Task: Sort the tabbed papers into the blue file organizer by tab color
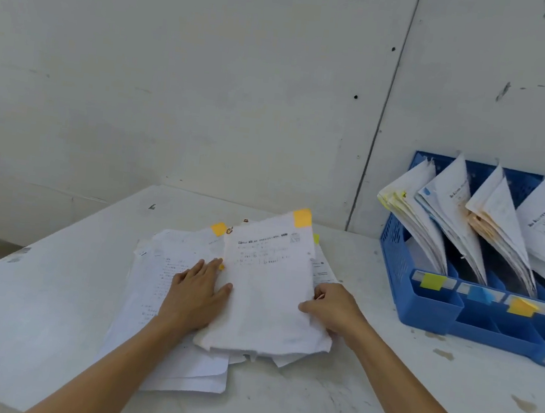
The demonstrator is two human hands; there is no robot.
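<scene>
Head camera, centre of frame: an orange-tabbed sheet (pixel 268 290) lies tilted on top of a loose pile of papers (pixel 164 313), its tab at the upper right corner. The right hand (pixel 334 306) pinches the sheet's right edge, thumb on top and fingers curled beneath. The left hand (pixel 197 289) rests flat on the pile, fingers straight and together, thumb touching the sheet's left edge. At the right of the frame the blue file organizer (pixel 429 312) holds leaning papers in four slots, fronted by yellow, blue, orange and pink labels. All sit on the white worktop (pixel 309 407).
</scene>
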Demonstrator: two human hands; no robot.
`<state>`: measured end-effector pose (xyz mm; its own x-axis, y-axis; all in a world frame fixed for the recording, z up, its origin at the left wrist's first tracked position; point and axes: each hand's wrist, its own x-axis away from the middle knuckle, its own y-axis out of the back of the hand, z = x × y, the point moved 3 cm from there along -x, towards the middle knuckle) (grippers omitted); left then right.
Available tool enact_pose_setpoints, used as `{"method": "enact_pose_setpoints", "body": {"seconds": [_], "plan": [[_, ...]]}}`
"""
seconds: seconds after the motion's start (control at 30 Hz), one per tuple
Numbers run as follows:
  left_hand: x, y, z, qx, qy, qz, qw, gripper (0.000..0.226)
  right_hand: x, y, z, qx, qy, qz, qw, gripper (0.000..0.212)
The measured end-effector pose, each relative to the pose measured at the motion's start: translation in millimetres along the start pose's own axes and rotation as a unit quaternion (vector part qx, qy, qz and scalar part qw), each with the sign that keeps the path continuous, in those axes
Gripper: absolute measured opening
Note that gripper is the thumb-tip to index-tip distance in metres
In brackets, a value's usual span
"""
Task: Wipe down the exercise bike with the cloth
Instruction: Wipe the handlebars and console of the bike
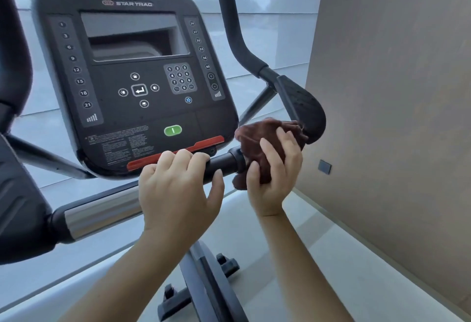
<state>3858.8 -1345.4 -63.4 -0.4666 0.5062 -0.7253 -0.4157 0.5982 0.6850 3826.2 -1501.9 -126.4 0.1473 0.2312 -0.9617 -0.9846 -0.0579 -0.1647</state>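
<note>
The left hand [178,189] curls over the black bar [224,162] of the bike [204,283], fingers on top and thumb beneath, gripping it. Just right of those fingers, the right hand [275,176] clasps the brown cloth [260,138], which is bunched round the same bar; its fingers dig into the folds. Above the right fingers, close to the cloth's upper edge, is a black pad [300,107]. Above the left knuckles the console [135,79] tilts toward the camera, its red strip [153,162] just behind them.
</note>
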Motion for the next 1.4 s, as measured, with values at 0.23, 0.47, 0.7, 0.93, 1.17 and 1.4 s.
{"method": "enact_pose_setpoints", "body": {"seconds": [0.23,0.47,0.7,0.93,1.17,1.4], "plan": [[-0.3,-3.2,0.7,0.005,-0.01,-0.025,1.0,0.025,-27.4,15.5,-30.6,0.021,0.01,-0.008,1.0,0.024],[2.6,-2.1,2.4,0.033,-0.029,-0.041,0.998,0.03,-31.7,5.6,12.1,-0.037,0.121,0.144,0.982,0.023],[3.0,1.2,0.2,0.05,-0.002,-0.009,0.999,0.032,-59.5,15.3,15.8,0.041,-0.018,0.243,0.969,0.025],[5.8,8.2,6.4,0.106,-0.02,0.006,0.994,0.036,-86.1,18.9,5.7,0.016,-0.071,0.364,0.929,0.023],[9.0,-2.7,7.0,0.053,-0.068,-0.056,0.995,0.024,-57.1,15.4,30.7,0.061,-0.031,0.342,0.937,0.031],[14.5,-9.5,14.2,0.017,-0.119,-0.045,0.992,0.024,-66.4,23.6,11.2,0.107,-0.085,0.289,0.947,0.027]]}}
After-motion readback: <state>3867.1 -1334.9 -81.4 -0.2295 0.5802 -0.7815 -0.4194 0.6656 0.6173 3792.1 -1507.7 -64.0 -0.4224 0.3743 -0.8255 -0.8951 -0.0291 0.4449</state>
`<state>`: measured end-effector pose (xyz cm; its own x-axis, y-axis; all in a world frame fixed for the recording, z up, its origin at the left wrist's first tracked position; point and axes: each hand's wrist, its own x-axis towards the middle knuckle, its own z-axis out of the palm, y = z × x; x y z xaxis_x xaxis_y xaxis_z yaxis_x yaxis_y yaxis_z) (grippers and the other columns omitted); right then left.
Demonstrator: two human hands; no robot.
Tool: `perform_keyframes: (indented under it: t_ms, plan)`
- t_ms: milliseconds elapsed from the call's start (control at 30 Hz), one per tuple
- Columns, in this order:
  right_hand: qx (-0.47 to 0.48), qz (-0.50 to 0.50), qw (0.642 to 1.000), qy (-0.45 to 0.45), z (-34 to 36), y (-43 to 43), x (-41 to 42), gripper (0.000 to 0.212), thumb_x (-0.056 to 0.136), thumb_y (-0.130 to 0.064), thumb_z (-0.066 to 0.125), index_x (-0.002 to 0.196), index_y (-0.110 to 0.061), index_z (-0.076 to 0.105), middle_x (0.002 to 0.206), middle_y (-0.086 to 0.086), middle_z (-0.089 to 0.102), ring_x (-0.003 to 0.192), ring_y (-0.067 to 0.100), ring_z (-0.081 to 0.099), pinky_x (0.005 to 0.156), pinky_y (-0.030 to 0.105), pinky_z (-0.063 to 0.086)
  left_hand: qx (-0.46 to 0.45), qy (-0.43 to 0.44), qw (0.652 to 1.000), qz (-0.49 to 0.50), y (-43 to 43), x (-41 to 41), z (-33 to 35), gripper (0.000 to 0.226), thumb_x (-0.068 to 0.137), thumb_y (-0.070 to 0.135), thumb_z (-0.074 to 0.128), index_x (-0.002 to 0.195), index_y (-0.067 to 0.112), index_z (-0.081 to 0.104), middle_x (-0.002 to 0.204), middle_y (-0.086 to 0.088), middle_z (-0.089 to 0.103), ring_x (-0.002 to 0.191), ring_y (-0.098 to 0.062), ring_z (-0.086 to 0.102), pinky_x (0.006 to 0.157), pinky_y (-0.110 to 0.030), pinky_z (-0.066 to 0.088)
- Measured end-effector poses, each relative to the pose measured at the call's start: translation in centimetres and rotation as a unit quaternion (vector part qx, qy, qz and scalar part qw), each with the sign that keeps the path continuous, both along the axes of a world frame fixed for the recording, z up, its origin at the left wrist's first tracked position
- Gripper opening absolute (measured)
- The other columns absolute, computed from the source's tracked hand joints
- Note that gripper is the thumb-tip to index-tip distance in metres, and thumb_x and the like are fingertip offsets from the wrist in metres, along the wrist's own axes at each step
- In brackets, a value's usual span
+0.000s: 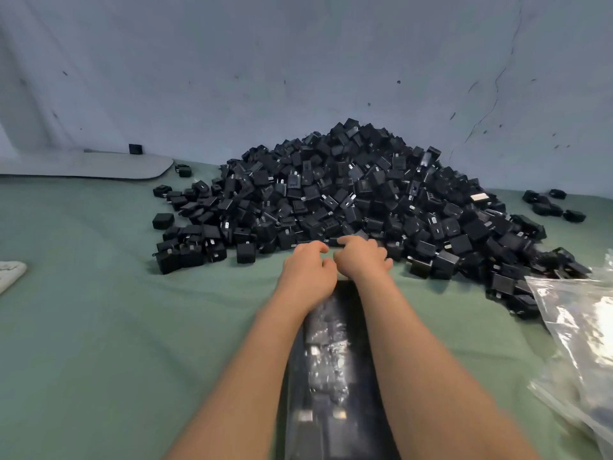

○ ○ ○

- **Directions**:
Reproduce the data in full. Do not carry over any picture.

- **Exercise solution**:
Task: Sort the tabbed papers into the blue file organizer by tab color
The demonstrator is two human hands; there is no robot.
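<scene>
Head camera, centre of frame: an orange-tabbed sheet (pixel 268 290) lies tilted on top of a loose pile of papers (pixel 164 313), its tab at the upper right corner. The right hand (pixel 334 306) pinches the sheet's right edge, thumb on top and fingers curled beneath. The left hand (pixel 197 289) rests flat on the pile, fingers straight and together, thumb touching the sheet's left edge. At the right of the frame the blue file organizer (pixel 429 312) holds leaning papers in four slots, fronted by yellow, blue, orange and pink labels. All sit on the white worktop (pixel 309 407).
</scene>
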Demonstrator: two human hands; no robot.
`<state>`: measured end-effector pose (xyz mm; its own x-axis, y-axis; all in a world frame fixed for the recording, z up, its origin at the left wrist's first tracked position; point and axes: each hand's wrist, its own x-axis away from the middle knuckle, its own y-axis out of the back of the hand, z = x × y, the point moved 3 cm from there along -x, towards the middle knuckle) (grippers omitted); left then right.
Available tool enact_pose_setpoints, used as `{"method": "enact_pose_setpoints", "body": {"seconds": [_], "plan": [[_, ...]]}}`
"""
seconds: seconds after the motion's start (control at 30 Hz), one per tuple
Numbers run as follows:
  left_hand: x, y, z, qx, qy, qz, qw, gripper (0.000..0.226)
  right_hand: x, y, z, qx, qy, qz, qw, gripper (0.000..0.212)
The measured end-effector pose, each relative to the pose measured at the motion's start: translation in millimetres along the start pose's own axes and rotation as a unit quaternion (vector part qx, qy, qz and scalar part qw), each with the sign that keeps the path continuous, in those axes
Gripper: absolute measured opening
Note that gripper is the thumb-tip to index-tip distance in metres
In brackets, a value's usual span
"""
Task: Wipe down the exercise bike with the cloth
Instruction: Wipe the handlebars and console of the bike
<state>3858.8 -1345.4 -63.4 -0.4666 0.5062 -0.7253 -0.4157 0.5982 0.6850 3826.2 -1501.9 -126.4 0.1473 0.2312 -0.9617 -0.9846 -0.0579 -0.1647</state>
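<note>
The left hand [178,189] curls over the black bar [224,162] of the bike [204,283], fingers on top and thumb beneath, gripping it. Just right of those fingers, the right hand [275,176] clasps the brown cloth [260,138], which is bunched round the same bar; its fingers dig into the folds. Above the right fingers, close to the cloth's upper edge, is a black pad [300,107]. Above the left knuckles the console [135,79] tilts toward the camera, its red strip [153,162] just behind them.
</note>
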Motion for the next 1.4 s, as measured, with values at 0.23, 0.47, 0.7, 0.93, 1.17 and 1.4 s.
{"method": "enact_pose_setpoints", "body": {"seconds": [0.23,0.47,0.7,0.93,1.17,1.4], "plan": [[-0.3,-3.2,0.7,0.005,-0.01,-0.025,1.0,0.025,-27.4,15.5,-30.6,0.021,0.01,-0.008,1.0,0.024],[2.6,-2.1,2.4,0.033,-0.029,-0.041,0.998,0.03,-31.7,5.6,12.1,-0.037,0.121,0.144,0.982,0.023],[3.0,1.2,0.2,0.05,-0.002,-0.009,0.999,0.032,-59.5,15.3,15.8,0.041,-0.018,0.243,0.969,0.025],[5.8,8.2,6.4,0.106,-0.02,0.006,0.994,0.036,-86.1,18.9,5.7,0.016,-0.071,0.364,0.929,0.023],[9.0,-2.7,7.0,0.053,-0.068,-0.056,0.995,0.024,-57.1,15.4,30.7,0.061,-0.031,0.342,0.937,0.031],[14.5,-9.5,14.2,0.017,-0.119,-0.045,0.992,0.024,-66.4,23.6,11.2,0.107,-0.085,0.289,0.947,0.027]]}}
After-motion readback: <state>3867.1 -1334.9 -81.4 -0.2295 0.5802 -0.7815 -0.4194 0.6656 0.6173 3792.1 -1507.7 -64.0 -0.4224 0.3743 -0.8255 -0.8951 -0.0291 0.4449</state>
`<state>`: measured end-effector pose (xyz cm; its own x-axis, y-axis; all in a world frame fixed for the recording, z up, its origin at the left wrist's first tracked position; point and axes: each hand's wrist, its own x-axis towards the middle knuckle, its own z-axis out of the palm, y = z × x; x y z xaxis_x xaxis_y xaxis_z yaxis_x yaxis_y yaxis_z) (grippers and the other columns omitted); right then left.
Demonstrator: two human hands; no robot.
Tool: `perform_keyframes: (indented under it: t_ms, plan)`
- t_ms: milliseconds elapsed from the call's start (control at 30 Hz), one per tuple
- Columns, in this order:
  right_hand: qx (-0.47 to 0.48), qz (-0.50 to 0.50), qw (0.642 to 1.000), qy (-0.45 to 0.45), z (-34 to 36), y (-43 to 43), x (-41 to 42), gripper (0.000 to 0.212), thumb_x (-0.056 to 0.136), thumb_y (-0.130 to 0.064), thumb_z (-0.066 to 0.125), index_x (-0.002 to 0.196), index_y (-0.110 to 0.061), index_z (-0.076 to 0.105), middle_x (0.002 to 0.206), middle_y (-0.086 to 0.086), middle_z (-0.089 to 0.102), ring_x (-0.003 to 0.192), ring_y (-0.067 to 0.100), ring_z (-0.081 to 0.099), pinky_x (0.005 to 0.156), pinky_y (-0.030 to 0.105), pinky_z (-0.063 to 0.086)
  left_hand: qx (-0.46 to 0.45), qy (-0.43 to 0.44), qw (0.652 to 1.000), qz (-0.49 to 0.50), y (-43 to 43), x (-41 to 41), z (-33 to 35), gripper (0.000 to 0.226), thumb_x (-0.068 to 0.137), thumb_y (-0.070 to 0.135), thumb_z (-0.074 to 0.128), index_x (-0.002 to 0.195), index_y (-0.067 to 0.112), index_z (-0.081 to 0.104), middle_x (-0.002 to 0.204), middle_y (-0.086 to 0.088), middle_z (-0.089 to 0.103), ring_x (-0.002 to 0.191), ring_y (-0.098 to 0.062), ring_z (-0.086 to 0.102), pinky_x (0.006 to 0.157), pinky_y (-0.110 to 0.030), pinky_z (-0.066 to 0.088)
- Measured end-effector poses, each relative to the pose measured at the call's start: translation in centimetres and rotation as a unit quaternion (vector part qx, qy, qz and scalar part qw), each with the sign that keeps the path continuous, both along the axes of a world frame fixed for the recording, z up, its origin at the left wrist's first tracked position
- Gripper opening absolute (measured)
- The other columns absolute, computed from the source's tracked hand joints
- Note that gripper is the thumb-tip to index-tip distance in metres, and thumb_x and the like are fingertip offsets from the wrist in metres, along the wrist's own axes at each step
- In brackets, a value's usual span
+0.000s: 

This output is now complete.